A LOOK BACK: Coal ash, pipelines and renewable energy were dominant environmental issues in 2018

By: - December 26, 2018 8:01 am

The sun sets over a hazy mountain ridge in Highland County. (Ned Oliver/Virginia Mercury)

Editor’s note: The Virginia Mercury launched in July to provide a sustained focus on statewide issues that have fallen through the cracks as traditional news outlets shrink. Here’s the first in a holiday-week series looking back on how we’ve spent our time since then.  

Natural gas pipelines

The year began with Virginia’s most controversial infrastructure projects, the Atlantic Coast and Mountain Valley pipelines, seemingly speeding toward full construction after securing permits from the Virginia State Water Control Board in late 2017. However, a series of legal challenges, many playing out in the U.S. Court of Appeals for the 4th Circuit here in Richmond, among other developments, have severely knocked them off stride.

The state is suing Mountain Valley Pipeline, lead by EQM Midstream Partners, over several hundred violations related to construction of the project, which is planned to run from West Virginia into Pittsylvania County, and the water board has voted to hold a public hearing to consider revoking a crucial state water quality certification.

Workers have cleared trees along the path of the Mountain Valley Pipeline in Roanoke County. (Ned Oliver/Virginia Mercury – July 26,2018)

A former water board member wrote in a guest op-ed that the lawsuit was also an indictment of how the state Department of Environmental Quality has handled the pipeline permits.

The Atlantic Coast Pipeline, developed by lead partner Dominion Energy, saw the 4th Circuit vacate a key permit allowing the project to cross the Appalachian Trail, a week after an authorization allowing the pipeline project — planned to run from West Virginia, through Virginia and into North Carolina — to kill or harm endangered and threatened species along the route was also stayed.

Yet another permit, the authorization to cross hundreds of waterways issued by the U.S. Army Corps of Engineers, was suspended in November.

The project’s remaining outstanding state authorization, an air permit for a Buckingham County compressor station, was delayed again this month by the State Air Pollution Control Board. The board’s vote has drawn national attention over the compressor’s station’s siting in Union Hill, an African-American community founded by freedmen, and Gov.

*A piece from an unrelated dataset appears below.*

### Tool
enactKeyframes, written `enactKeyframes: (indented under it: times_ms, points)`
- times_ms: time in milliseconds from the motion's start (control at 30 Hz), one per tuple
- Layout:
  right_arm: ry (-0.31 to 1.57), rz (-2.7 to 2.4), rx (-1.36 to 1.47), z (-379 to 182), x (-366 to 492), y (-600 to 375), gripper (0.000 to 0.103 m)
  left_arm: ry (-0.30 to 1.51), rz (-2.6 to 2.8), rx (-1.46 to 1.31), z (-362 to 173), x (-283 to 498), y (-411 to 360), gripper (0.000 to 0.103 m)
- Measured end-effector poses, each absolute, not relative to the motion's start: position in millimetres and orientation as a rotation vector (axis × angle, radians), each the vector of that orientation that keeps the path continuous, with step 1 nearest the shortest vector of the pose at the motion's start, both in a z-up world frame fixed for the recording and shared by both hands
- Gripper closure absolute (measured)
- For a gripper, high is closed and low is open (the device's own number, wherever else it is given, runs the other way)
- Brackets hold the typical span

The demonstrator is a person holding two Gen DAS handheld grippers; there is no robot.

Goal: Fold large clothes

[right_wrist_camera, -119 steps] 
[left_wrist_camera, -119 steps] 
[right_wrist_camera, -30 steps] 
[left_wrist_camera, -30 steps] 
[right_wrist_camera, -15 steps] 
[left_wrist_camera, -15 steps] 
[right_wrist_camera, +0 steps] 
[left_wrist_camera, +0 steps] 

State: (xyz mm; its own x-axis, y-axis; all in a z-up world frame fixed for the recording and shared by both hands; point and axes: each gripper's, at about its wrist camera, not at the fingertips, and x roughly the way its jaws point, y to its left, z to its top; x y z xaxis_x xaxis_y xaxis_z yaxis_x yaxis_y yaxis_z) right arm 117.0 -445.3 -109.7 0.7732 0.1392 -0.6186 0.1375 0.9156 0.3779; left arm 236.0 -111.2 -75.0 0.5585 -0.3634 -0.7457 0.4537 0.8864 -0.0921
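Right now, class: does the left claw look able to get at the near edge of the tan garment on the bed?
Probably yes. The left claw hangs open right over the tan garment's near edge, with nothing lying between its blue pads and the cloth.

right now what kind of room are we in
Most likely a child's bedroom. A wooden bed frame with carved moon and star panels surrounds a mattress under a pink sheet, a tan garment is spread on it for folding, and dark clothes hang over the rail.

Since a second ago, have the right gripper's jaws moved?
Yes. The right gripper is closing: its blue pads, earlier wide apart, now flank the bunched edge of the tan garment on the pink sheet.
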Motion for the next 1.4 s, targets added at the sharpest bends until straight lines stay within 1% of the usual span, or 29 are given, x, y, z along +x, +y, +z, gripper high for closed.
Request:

Ralph Northam’s much-criticized decision to replace two members of the board as it weighed the air permit.

Going into 2018, Dominion had planned to have the pipeline finished by the end of 2019. Instead, with costs surging and legal setbacks mounting, the project’s future is looking increasingly cloudy, opponents say.

Coal ash cleanup

The General Assembly has twice put the brakes on Dominion’s plans to largely cap in place millions of tons of coal ash at four sites around the state, where it sits in leaking, largely unlined pits. Among the big environmental issues lawmakers will consider next year is a solution to the mess, which environmental groups and some in the concrete industry say would be best solved by recycling some of the ash and landfilling the rest.

Dominion's power station in Chesterfield in Sept 2017.
Dominion Energy’s coal-fired Chesterfield Power Station, shown in September of 2017, is the largest fossil-fuel power plant in Virginia. (Ned Oliver/ Virginia Mercury)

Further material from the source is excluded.